- _Task instructions_
Each line below from the one containing "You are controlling" through the one containing "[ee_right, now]" is to be given again exactly, and no line outside that span.

- _Data extracts_

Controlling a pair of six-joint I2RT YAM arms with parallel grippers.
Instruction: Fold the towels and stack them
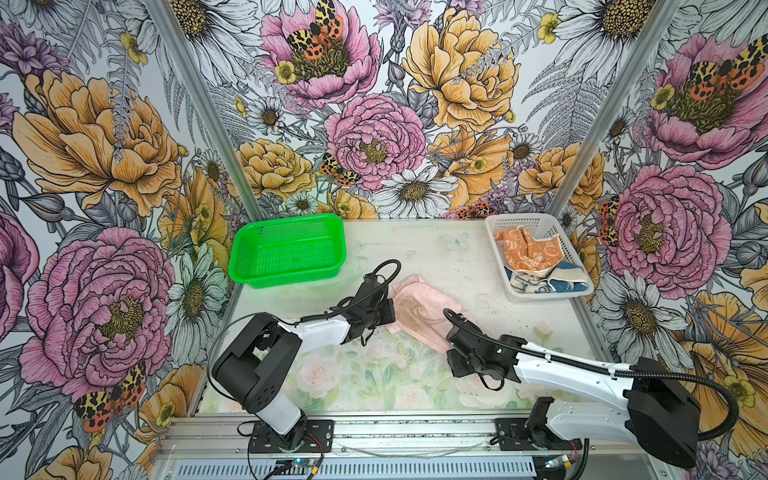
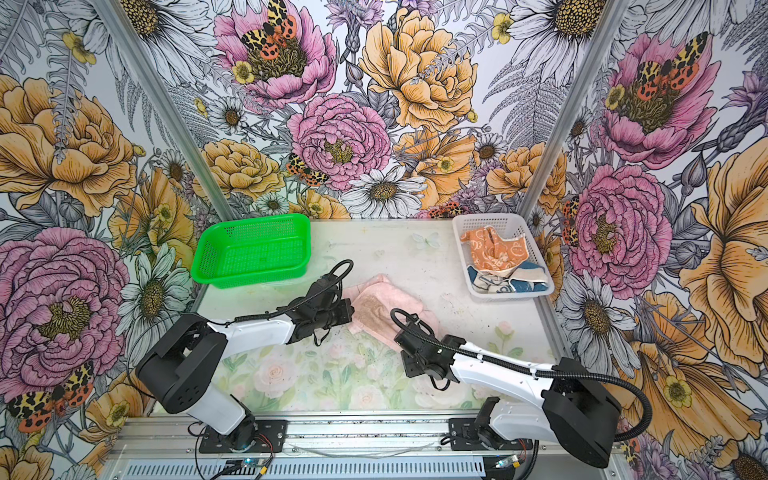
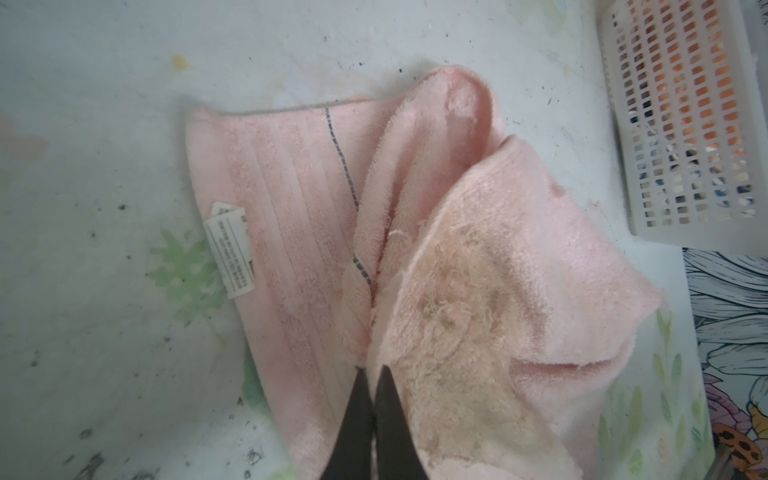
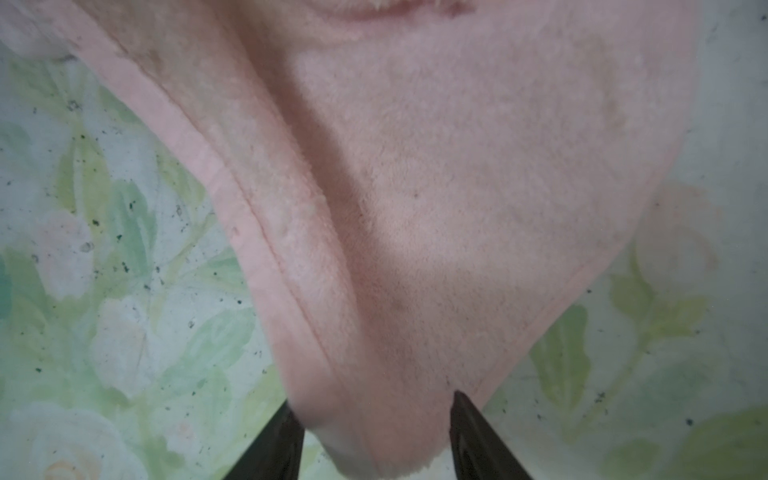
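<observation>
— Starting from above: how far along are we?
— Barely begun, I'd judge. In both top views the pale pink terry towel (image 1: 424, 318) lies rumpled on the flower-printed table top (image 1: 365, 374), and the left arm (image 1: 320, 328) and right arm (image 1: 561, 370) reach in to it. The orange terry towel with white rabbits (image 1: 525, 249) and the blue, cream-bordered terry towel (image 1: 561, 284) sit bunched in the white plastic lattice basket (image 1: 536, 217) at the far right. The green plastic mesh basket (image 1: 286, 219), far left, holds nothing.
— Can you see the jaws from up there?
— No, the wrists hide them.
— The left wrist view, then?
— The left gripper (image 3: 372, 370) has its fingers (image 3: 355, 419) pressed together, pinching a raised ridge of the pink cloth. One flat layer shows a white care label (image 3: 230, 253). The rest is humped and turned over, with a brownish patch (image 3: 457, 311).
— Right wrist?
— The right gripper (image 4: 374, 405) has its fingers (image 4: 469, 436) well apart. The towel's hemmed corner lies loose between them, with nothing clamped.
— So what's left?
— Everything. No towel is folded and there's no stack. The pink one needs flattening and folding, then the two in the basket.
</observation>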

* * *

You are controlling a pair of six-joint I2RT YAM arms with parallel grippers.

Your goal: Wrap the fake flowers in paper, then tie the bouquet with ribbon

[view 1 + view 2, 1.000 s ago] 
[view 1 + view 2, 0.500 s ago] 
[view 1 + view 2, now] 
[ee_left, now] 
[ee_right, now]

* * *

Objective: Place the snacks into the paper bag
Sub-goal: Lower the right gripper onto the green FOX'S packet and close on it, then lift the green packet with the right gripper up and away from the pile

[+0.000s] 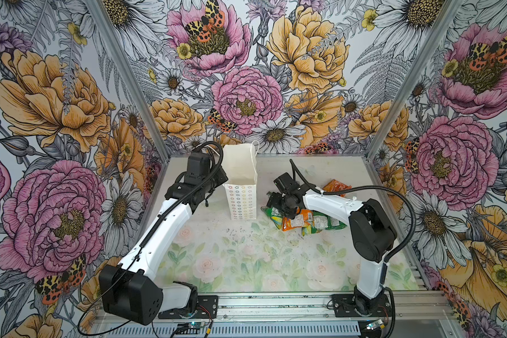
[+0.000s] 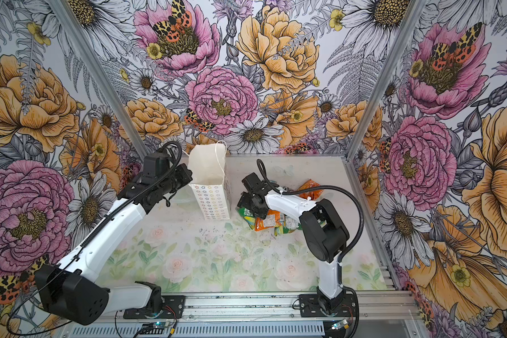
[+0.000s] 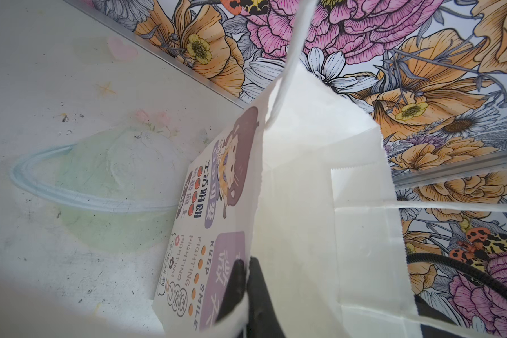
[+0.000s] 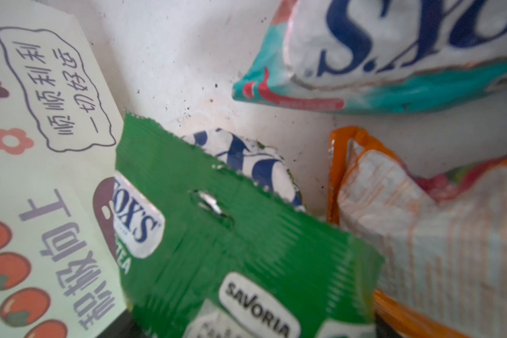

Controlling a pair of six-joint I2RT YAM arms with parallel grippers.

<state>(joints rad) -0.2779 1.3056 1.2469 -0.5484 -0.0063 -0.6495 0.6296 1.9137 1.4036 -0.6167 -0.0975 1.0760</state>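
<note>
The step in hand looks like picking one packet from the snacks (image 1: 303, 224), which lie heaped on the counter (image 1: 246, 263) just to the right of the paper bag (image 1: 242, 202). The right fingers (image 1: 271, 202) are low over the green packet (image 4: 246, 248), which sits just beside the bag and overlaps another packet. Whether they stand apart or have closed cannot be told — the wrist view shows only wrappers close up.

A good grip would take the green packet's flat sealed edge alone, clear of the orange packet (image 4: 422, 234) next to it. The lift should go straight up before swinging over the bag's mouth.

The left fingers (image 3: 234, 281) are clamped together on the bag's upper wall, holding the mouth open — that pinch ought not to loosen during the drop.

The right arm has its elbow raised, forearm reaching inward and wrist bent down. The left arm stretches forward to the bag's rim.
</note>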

- _Answer space_
You are controlling a pair of six-joint I2RT YAM arms with parallel grippers.

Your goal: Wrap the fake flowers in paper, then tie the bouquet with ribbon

[view 1 + view 2, 1.000 s ago] 
[view 1 + view 2, 0.500 s ago] 
[view 1 + view 2, now] 
[ee_left, now] 
[ee_right, now]

The exercise has been finished.